= DATA =

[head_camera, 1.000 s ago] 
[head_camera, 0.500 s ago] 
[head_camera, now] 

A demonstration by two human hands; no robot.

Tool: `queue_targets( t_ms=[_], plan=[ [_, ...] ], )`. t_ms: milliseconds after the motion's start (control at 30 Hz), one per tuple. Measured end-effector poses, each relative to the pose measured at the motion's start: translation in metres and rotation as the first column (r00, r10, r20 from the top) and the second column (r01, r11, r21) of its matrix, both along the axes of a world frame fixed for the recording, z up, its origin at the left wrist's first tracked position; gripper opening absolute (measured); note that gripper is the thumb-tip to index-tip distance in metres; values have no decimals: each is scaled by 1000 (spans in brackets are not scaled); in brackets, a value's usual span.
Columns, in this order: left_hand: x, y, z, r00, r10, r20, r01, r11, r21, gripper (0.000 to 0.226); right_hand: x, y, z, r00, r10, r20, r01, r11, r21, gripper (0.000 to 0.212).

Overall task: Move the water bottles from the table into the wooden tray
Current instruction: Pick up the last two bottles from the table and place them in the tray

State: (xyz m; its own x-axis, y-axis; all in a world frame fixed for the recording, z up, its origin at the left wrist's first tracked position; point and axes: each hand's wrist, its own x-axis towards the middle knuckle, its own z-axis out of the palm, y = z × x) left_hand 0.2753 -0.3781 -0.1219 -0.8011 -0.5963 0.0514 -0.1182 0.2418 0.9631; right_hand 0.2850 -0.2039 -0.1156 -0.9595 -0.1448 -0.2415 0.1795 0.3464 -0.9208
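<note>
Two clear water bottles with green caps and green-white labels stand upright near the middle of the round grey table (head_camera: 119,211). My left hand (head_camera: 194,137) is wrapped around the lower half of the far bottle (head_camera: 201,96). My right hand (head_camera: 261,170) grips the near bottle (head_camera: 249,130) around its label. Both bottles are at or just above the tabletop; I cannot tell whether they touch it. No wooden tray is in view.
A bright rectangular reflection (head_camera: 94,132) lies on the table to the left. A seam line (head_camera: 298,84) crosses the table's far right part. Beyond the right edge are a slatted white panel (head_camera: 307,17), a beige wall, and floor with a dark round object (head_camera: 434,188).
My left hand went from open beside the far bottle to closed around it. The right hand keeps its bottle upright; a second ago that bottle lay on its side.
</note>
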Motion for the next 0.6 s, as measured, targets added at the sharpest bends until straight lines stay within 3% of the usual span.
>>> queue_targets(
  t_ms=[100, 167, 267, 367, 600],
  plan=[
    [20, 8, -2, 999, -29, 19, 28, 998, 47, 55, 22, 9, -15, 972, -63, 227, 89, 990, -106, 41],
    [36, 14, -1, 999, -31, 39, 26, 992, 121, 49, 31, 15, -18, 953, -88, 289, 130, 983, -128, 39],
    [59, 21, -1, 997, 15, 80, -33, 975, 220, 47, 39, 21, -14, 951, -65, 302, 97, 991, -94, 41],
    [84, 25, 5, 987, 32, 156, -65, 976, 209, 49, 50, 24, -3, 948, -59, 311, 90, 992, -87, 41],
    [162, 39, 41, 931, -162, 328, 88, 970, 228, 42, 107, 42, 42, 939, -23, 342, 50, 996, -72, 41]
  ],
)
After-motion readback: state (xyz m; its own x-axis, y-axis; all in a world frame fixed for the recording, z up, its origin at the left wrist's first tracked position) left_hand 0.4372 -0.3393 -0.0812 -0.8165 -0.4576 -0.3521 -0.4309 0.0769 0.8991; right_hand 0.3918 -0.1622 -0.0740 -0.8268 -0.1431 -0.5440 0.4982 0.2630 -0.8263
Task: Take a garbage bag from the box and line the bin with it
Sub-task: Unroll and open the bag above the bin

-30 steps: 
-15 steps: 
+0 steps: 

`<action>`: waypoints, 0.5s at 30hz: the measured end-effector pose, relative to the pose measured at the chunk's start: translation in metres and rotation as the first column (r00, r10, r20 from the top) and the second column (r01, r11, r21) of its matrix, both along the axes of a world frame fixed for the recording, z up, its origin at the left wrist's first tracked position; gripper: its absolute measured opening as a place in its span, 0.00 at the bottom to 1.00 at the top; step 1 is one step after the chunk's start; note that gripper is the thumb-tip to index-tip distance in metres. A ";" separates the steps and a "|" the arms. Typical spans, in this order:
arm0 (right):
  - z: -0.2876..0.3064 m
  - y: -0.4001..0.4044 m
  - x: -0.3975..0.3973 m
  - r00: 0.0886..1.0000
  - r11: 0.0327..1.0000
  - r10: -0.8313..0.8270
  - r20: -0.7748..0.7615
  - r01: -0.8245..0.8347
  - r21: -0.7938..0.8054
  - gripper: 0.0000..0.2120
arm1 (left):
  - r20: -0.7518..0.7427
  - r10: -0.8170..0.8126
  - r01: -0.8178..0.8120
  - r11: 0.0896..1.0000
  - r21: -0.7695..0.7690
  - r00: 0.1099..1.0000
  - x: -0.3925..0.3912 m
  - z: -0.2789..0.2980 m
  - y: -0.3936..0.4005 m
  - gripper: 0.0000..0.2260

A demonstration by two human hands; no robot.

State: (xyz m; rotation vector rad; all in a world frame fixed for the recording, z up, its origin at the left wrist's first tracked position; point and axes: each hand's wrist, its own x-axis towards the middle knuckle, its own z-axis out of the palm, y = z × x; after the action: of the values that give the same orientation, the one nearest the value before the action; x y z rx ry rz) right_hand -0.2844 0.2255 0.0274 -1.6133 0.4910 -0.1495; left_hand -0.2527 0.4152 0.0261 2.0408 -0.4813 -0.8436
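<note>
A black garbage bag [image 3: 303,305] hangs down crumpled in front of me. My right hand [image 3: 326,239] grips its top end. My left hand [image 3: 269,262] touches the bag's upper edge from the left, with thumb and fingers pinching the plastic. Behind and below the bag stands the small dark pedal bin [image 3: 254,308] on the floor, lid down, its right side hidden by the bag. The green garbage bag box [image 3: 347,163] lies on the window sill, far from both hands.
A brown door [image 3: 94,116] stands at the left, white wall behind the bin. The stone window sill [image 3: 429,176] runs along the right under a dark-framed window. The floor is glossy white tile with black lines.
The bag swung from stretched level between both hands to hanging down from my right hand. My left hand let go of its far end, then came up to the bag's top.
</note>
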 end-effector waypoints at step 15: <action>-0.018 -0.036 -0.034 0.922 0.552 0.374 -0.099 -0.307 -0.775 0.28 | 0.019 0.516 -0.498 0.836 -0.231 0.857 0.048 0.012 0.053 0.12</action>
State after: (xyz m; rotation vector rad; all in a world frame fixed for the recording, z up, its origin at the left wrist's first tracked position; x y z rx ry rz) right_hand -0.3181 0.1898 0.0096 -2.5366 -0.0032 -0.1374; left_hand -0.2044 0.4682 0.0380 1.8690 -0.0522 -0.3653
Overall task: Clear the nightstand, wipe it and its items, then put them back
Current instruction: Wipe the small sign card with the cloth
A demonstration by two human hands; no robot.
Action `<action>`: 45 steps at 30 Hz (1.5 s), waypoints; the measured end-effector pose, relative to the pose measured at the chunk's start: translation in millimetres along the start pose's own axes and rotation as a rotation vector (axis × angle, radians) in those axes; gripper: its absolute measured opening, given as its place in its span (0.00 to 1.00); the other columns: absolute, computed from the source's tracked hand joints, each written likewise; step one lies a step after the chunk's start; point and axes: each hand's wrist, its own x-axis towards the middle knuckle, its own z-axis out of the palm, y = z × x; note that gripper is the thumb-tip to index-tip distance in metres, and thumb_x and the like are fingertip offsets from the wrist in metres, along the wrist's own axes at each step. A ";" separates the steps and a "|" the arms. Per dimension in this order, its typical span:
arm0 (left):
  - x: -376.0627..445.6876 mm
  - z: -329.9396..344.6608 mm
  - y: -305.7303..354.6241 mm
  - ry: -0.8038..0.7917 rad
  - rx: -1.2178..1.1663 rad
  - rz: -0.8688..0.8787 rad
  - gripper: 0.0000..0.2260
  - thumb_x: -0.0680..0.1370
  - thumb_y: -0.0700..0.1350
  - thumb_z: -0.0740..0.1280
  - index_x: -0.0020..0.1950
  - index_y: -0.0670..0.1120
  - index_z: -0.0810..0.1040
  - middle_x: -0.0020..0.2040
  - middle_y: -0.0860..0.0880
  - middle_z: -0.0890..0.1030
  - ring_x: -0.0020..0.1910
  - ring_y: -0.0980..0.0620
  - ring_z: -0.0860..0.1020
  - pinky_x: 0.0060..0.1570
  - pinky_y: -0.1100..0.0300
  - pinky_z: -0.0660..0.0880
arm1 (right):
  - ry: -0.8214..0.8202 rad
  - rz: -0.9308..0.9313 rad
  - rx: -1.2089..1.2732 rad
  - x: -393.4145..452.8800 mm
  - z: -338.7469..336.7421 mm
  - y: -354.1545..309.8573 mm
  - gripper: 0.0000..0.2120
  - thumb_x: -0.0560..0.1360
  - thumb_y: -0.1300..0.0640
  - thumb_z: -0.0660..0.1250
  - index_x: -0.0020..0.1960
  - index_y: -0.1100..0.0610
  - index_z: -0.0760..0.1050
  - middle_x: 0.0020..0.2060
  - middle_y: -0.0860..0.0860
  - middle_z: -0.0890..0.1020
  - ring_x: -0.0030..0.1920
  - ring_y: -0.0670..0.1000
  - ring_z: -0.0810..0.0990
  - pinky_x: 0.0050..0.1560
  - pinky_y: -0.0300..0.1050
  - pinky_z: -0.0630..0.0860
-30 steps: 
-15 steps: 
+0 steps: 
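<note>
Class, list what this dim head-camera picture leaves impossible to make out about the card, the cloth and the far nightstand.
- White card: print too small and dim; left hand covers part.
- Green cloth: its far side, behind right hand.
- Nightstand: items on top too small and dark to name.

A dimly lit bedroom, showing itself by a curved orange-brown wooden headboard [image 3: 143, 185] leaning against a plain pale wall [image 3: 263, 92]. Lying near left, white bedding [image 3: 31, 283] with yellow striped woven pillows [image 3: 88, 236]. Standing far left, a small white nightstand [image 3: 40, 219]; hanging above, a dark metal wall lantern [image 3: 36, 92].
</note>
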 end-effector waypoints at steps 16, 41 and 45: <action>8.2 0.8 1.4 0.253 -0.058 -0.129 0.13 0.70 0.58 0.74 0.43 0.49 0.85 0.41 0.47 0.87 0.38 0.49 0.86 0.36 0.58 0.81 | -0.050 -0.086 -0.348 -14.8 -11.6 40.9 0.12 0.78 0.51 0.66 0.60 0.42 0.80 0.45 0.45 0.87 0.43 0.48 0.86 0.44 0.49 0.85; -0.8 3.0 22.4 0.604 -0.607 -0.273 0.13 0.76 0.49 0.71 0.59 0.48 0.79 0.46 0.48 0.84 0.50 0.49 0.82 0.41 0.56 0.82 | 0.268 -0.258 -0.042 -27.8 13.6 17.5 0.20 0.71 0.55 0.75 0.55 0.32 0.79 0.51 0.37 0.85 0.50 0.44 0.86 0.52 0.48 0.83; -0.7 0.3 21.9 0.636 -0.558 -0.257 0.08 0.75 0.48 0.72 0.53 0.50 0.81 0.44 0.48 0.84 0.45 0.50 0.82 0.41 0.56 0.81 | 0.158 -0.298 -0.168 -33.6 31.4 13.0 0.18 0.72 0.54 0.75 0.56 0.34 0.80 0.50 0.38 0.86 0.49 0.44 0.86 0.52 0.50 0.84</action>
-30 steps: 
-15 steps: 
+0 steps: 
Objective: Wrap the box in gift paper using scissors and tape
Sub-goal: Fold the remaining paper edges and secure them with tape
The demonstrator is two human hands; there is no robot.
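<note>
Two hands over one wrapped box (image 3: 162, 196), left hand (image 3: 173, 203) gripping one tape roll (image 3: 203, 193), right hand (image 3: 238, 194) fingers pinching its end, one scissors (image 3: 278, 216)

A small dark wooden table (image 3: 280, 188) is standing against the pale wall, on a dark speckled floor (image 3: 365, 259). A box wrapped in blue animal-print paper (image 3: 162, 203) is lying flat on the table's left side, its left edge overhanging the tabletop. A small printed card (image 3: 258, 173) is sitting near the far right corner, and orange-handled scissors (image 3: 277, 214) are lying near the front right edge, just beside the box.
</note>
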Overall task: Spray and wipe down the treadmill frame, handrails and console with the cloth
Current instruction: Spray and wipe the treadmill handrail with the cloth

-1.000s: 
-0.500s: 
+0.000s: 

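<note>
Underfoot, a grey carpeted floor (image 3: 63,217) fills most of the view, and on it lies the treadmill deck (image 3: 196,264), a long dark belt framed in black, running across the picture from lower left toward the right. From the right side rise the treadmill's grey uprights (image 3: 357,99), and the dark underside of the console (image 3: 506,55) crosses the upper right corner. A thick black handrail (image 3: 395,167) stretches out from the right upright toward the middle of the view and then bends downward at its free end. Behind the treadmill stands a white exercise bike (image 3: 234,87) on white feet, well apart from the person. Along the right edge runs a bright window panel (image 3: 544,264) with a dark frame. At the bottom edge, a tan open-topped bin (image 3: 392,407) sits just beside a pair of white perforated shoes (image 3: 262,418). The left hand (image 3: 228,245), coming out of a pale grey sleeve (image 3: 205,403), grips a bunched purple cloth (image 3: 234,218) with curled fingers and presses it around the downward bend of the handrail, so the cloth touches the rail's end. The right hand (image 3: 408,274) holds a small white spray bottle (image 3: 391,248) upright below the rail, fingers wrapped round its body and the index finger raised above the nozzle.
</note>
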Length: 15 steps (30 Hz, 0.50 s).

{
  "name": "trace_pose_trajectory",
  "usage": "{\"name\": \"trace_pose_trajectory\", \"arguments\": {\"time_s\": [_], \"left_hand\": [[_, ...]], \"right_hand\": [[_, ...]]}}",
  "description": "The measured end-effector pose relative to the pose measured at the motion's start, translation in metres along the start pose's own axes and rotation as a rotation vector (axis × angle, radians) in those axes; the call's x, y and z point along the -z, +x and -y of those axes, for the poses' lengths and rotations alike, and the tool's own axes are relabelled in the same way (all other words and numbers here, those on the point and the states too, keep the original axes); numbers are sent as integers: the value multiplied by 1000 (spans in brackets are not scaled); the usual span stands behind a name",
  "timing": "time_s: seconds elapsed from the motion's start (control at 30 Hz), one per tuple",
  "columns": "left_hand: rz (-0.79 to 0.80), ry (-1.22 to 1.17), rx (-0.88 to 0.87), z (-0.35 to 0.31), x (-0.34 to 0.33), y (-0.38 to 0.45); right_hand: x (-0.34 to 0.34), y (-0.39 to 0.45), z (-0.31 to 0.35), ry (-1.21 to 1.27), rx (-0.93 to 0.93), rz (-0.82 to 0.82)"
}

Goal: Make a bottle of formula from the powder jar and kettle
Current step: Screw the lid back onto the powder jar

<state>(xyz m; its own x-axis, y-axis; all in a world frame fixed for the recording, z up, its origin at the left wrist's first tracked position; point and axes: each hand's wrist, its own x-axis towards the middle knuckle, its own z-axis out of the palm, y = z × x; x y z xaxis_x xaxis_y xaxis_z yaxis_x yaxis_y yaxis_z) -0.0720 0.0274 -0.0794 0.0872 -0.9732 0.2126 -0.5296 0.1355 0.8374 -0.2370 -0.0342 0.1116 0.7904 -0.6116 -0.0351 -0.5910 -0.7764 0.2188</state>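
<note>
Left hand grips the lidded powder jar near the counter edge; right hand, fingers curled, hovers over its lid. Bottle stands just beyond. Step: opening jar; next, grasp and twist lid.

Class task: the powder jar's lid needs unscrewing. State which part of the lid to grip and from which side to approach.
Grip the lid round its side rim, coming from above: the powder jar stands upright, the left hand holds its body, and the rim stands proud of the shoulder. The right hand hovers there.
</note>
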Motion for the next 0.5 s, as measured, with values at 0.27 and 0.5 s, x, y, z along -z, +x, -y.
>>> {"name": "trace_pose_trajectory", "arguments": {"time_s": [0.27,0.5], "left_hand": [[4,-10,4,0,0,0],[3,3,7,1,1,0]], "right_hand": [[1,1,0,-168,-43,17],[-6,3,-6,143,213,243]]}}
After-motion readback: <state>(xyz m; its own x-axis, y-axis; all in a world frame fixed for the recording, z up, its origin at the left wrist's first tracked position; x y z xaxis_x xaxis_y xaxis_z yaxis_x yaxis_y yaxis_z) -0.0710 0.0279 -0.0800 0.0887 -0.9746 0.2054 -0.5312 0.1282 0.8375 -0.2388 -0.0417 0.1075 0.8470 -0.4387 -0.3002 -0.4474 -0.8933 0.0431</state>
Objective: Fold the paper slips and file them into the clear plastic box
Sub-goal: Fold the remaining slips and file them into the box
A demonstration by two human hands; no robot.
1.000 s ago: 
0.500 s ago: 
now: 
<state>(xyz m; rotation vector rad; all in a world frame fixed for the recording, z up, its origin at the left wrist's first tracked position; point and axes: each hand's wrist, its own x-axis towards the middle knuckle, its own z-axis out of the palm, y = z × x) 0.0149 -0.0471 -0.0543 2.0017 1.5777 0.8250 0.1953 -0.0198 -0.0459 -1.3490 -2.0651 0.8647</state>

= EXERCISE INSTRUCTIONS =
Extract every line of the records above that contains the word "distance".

= YOUR RESPONSE =
Tool: `queue_targets( t_ms=[_], plan=[ [_, ...] ], )`. t_ms: milliseconds after the motion's start (control at 30 Hz), one per tuple. Measured end-effector poses, each relative to the pose measured at the motion's start: translation in metres and rotation as the first column (r00, r10, r20 from the top) and the second column (r01, r11, r21) of its matrix, both along the axes of a world frame fixed for the recording, z up, its origin at the left wrist's first tracked position; gripper opening absolute (measured); note that gripper is the thumb-tip to index-tip distance in metres; values have no decimals: each is scaled by 1000 (spans in brackets are not scaled); in brackets, a value's usual span.
`<action>`: waypoints, 0.5s at 30hz: the measured end-effector pose, relative to the pose measured at the chunk's start: translation in metres and rotation as the first column (r00, r10, r20 from the top) and the second column (r01, r11, r21) of its matrix, both along the axes of a world frame fixed for the recording, z up, its origin at the left wrist's first tracked position; gripper: its absolute measured opening as a place in its span, 0.00 at the bottom to 1.00 at the top; step 1 is one step after the chunk's start; note that gripper is the thumb-tip to index-tip distance in metres. A ";" separates the steps and a "|" the arms. Typical spans, in this order:
Action `<action>`: 45 steps at 30 Hz (1.5 s), waypoints; the measured end-effector pose, relative to the pose measured at the chunk's start: translation in millimetres along the start pose's own axes and rotation as a rotation vector (axis × angle, radians) in those axes; gripper: its absolute measured opening, given as its place in its span (0.00 to 1.00); the other columns: absolute, computed from the source's tracked hand joints, each written likewise; step one lies a step after the chunk's start; point and axes: each hand's wrist, its own x-axis towards the middle knuckle, its own z-axis out of the palm, y = z × x; note that gripper is the thumb-tip to index-tip distance in metres, and thumb_x and the like are fingertip offsets from the wrist in metres, along the wrist's own axes at each step. A ";" separates the steps and a "|" the arms. Per dimension in this order, its typical span:

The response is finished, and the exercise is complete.